***** Material provided *****
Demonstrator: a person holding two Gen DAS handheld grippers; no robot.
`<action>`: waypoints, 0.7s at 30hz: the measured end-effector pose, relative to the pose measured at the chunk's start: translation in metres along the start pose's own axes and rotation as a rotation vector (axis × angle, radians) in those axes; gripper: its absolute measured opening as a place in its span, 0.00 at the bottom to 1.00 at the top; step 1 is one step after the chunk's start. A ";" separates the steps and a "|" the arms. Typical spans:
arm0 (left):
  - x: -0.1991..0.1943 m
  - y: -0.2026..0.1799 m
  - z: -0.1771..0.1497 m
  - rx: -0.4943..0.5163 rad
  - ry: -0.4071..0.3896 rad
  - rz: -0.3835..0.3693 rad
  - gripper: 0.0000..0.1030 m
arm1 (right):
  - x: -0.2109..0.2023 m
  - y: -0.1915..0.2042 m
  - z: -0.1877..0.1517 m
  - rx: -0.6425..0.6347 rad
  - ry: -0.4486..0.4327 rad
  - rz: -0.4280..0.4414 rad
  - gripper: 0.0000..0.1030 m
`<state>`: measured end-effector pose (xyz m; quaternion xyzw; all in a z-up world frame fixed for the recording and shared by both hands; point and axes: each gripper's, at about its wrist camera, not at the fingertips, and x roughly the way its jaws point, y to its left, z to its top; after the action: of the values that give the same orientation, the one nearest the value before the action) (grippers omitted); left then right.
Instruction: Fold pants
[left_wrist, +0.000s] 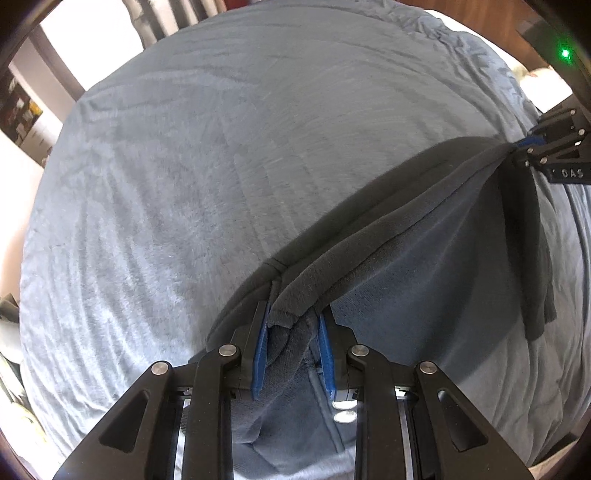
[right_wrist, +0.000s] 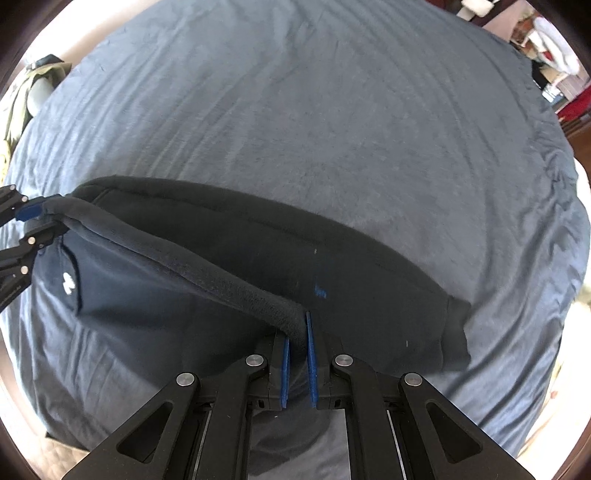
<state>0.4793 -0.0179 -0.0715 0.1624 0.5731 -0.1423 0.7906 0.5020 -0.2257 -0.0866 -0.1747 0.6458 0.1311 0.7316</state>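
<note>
Dark navy pants (left_wrist: 424, 258) hang stretched between my two grippers above a blue-grey blanket (left_wrist: 184, 184). My left gripper (left_wrist: 293, 321) is shut on a bunched end of the pants' thick top edge. My right gripper (right_wrist: 297, 332) is shut on the other end of that edge; it shows at the right rim of the left wrist view (left_wrist: 524, 147). In the right wrist view the pants (right_wrist: 258, 258) drape down and away from the held edge onto the blanket (right_wrist: 332, 110), and the left gripper (right_wrist: 33, 218) shows at the left rim. The lower part of the pants is hidden.
The blanket covers a wide bed that fills both views. Olive clothing (right_wrist: 26, 96) lies at the bed's far left edge. Room furniture (right_wrist: 554, 55) and a white wall (left_wrist: 74, 40) show past the bed's edges.
</note>
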 end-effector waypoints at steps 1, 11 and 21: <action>0.004 0.001 0.002 -0.004 0.003 -0.001 0.24 | 0.006 -0.001 0.005 0.000 0.009 0.004 0.08; 0.037 0.010 0.012 -0.033 0.040 -0.018 0.25 | 0.057 -0.013 0.040 0.039 0.059 0.017 0.08; 0.056 0.019 0.022 -0.061 0.076 0.011 0.40 | 0.079 -0.025 0.048 0.095 0.085 0.036 0.08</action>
<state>0.5230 -0.0121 -0.1169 0.1464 0.6061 -0.1141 0.7735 0.5658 -0.2306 -0.1577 -0.1334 0.6847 0.1061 0.7086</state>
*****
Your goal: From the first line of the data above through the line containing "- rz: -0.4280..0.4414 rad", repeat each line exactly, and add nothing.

Output of the task:
Demonstrator: a person holding two Gen DAS handheld grippers; no robot.
`<action>`: waypoints, 0.7s at 30hz: the measured end-effector pose, relative to the pose measured at the chunk's start: translation in metres along the start pose's own axes and rotation as a rotation vector (axis × angle, radians) in those axes; gripper: its absolute measured opening as a place in its span, 0.00 at the bottom to 1.00 at the top; step 1 is one step after the chunk's start. A ";" separates the steps and a "|" the arms. Typical spans:
arm0 (left):
  - x: -0.1991..0.1943 m
  - y: -0.2026..0.1799 m
  - z: -0.1771..0.1497 m
  - rx: -0.4943..0.5163 rad
  - ry: -0.4071..0.3896 rad
  - rz: -0.3835..0.3693 rad
  - gripper: 0.0000..0.1030 m
arm1 (right):
  - x: -0.2109..0.2023 m
  - y: -0.1915..0.2042 m
  - z: -0.1877..0.1517 m
  - rx: -0.6425..0.6347 rad
  - ry: -0.4486..0.4327 rad
  - rz: -0.4280..0.4414 rad

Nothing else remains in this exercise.